- _TASK DETAILS_
Line by line, reproduce exactly the beginning of the listing below, ending with the line that contains "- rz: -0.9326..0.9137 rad" and adding nothing.

Segment Start: DATASET EXTRACT

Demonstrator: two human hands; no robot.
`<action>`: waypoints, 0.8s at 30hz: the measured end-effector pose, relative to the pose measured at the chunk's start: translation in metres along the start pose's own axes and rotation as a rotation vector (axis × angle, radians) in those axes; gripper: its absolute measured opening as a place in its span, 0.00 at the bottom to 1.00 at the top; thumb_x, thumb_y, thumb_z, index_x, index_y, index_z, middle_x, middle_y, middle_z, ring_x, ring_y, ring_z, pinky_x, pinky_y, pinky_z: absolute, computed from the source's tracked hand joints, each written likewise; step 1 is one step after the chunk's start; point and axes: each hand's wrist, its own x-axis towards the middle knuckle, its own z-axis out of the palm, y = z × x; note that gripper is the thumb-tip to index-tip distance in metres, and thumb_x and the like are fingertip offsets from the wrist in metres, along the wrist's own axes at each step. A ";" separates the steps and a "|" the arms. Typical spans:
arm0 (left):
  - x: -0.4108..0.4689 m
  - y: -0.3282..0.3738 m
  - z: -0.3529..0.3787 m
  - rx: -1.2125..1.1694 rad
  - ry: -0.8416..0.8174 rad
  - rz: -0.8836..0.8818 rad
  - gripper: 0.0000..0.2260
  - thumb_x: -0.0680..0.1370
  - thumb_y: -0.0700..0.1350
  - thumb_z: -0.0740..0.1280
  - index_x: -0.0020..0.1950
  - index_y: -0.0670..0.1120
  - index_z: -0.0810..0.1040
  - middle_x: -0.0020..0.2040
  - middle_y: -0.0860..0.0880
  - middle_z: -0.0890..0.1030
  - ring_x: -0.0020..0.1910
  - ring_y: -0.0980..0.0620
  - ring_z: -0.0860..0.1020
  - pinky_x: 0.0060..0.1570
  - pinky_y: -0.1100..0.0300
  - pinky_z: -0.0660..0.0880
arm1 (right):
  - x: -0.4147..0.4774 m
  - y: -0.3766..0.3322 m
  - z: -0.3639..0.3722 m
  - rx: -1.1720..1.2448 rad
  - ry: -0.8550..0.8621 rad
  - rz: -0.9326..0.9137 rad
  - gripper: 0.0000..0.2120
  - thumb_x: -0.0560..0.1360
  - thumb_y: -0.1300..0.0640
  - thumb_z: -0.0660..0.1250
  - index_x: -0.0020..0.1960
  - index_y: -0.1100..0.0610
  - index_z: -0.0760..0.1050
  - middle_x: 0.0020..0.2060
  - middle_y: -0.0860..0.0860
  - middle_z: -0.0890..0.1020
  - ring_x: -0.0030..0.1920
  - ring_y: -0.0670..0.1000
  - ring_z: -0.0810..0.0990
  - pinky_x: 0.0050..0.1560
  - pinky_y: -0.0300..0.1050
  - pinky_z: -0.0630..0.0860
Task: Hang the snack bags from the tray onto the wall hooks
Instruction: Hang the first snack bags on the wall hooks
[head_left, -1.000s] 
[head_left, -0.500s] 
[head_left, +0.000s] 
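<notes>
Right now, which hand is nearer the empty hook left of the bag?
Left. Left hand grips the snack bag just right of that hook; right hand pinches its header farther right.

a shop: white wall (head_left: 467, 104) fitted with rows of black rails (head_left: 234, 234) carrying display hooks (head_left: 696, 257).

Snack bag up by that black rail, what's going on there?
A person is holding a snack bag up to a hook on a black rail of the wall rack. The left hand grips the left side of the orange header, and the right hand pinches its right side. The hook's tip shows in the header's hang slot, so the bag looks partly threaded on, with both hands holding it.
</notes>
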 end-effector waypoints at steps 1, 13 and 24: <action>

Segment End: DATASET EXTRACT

- _TASK ANSWER_
Demonstrator: two human hands; no robot.
`<action>`: waypoints, 0.8s at 30hz: the measured end-effector pose, relative to the pose measured at the chunk's start: translation in metres along the start pose's own axes and rotation as a rotation vector (axis × angle, radians) in those axes; gripper: its absolute measured opening as a place in its span, 0.00 at the bottom to 1.00 at the top; thumb_x, thumb_y, thumb_z, index_x, index_y, index_z, middle_x, middle_y, middle_z, ring_x, ring_y, ring_z, pinky_x, pinky_y, pinky_z: absolute, computed from the source's tracked hand joints, each written likewise; step 1 is one step after the chunk's start; point and axes: each hand's wrist, its own x-axis towards the middle knuckle, its own z-axis out of the palm, y = z × x; note that gripper is the thumb-tip to index-tip distance in metres, and thumb_x and the like are fingertip offsets from the wrist in metres, along the wrist's own axes at each step. A ";" separates the steps and a "|" the arms. Typical spans:
arm0 (left):
  - x: -0.4108..0.4689 m
  - y: -0.3282..0.3738 m
  - z: -0.3529..0.3787 m
  - rx: -1.2125..1.1694 rad
  - ry: -0.8416..0.8174 rad
  - rz: -0.8836..0.8818 rad
  - gripper: 0.0000..0.2260
  - thumb_x: -0.0680..0.1370
  - thumb_y: -0.0700..0.1350
  - thumb_z: -0.0740..0.1280
  - index_x: -0.0020..0.1950
  - index_y: -0.0670..0.1120
  - index_z: -0.0810..0.1040
  - middle_x: -0.0020..0.2040
  - middle_y: -0.0860..0.0880
  - middle_z: -0.0890..0.1030
  - ring_x: -0.0020..0.1910
  - ring_y: -0.0980..0.0620
  - ring_z: -0.0860..0.1020
  - pinky_x: 0.0060..0.1570
  - pinky_y: -0.1100..0.0300
  - pinky_z: -0.0660..0.0880
arm1 (right):
  - x: -0.4147..0.4774 m
  - y: -0.3766..0.3322 m
  - z: -0.3639..0.3722 m
  - rx: -1.1720..1.2448 rad
  - ry: -0.8550..0.8621 rad
  - rz: -0.9326..0.9137 rad

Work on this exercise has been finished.